▸ What is being asked
Repeat exactly, and only, the lines below starting at the line that contains "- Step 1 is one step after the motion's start" and ending at the line that contains "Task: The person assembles", inclusive of both.

▸ Information

————

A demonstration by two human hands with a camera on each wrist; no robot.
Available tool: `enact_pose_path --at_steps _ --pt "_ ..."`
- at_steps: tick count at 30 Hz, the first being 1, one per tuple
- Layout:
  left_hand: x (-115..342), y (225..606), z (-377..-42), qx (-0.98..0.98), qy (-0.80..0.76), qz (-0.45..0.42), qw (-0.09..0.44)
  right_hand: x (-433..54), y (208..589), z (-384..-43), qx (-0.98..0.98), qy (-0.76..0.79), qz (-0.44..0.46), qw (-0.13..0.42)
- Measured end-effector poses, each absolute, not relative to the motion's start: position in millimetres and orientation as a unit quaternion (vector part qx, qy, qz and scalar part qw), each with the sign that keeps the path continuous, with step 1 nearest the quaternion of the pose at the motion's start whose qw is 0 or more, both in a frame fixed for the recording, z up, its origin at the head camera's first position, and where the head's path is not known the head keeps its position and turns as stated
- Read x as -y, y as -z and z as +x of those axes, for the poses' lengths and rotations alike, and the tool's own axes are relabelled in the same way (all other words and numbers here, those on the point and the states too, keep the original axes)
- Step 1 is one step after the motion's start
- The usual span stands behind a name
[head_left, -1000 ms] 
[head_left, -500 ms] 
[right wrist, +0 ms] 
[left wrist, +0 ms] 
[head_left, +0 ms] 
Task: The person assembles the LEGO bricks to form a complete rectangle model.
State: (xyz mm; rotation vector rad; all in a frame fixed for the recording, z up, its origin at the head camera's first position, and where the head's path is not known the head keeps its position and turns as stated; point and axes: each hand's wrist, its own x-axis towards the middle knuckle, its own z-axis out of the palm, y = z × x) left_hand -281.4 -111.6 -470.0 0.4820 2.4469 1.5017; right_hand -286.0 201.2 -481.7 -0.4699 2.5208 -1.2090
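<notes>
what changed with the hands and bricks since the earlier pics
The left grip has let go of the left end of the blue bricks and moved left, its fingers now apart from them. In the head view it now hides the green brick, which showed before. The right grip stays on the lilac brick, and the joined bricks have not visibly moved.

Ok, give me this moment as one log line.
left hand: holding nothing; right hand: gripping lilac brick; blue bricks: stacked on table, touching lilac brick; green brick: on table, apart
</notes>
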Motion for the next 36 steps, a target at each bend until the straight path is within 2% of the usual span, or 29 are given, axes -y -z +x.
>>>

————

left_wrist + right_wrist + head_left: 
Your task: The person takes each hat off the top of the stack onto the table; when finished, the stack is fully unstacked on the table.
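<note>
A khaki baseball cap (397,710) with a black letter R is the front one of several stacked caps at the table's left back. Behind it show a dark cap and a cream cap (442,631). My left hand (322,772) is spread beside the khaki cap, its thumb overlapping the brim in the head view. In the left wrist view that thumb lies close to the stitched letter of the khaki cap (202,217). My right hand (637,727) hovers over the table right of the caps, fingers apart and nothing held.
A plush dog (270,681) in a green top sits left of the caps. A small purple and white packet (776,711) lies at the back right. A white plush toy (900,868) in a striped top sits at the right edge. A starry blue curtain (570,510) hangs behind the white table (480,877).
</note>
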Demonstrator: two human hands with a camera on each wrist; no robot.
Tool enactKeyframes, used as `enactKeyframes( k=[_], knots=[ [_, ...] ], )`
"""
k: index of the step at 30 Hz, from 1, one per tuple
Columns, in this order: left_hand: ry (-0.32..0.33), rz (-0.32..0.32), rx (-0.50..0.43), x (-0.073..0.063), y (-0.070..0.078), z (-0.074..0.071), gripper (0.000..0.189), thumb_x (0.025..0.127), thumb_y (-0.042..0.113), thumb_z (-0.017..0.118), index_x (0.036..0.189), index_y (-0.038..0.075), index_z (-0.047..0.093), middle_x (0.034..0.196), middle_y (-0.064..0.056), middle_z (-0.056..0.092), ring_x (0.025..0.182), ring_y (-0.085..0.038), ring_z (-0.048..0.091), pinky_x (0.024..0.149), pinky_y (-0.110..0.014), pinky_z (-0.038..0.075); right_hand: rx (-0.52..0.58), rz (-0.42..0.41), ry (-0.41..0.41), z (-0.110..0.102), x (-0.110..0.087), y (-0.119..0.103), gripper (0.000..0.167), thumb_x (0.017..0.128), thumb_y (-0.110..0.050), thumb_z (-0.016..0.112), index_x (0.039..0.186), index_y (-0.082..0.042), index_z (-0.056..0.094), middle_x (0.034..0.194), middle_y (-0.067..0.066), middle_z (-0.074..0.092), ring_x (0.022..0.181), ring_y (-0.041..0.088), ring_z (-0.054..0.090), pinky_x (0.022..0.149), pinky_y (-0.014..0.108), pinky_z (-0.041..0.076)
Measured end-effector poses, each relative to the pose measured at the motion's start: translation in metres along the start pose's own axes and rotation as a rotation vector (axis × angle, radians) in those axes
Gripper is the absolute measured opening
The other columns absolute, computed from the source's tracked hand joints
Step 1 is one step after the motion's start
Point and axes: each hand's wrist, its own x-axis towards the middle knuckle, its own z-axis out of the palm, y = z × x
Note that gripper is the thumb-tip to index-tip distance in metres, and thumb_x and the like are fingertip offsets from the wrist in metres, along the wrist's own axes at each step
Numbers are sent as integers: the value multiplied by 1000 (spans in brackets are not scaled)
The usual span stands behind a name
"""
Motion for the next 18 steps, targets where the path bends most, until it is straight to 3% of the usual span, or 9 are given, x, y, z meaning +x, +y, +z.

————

▸ Result for this task
- Step 1 is one step after the motion's start
- The usual span stands behind a name
[head_left, -1000 ms] 
[head_left, -500 ms] 
[right wrist, +0 ms] 
[left wrist, +0 ms] 
[head_left, +0 ms] 
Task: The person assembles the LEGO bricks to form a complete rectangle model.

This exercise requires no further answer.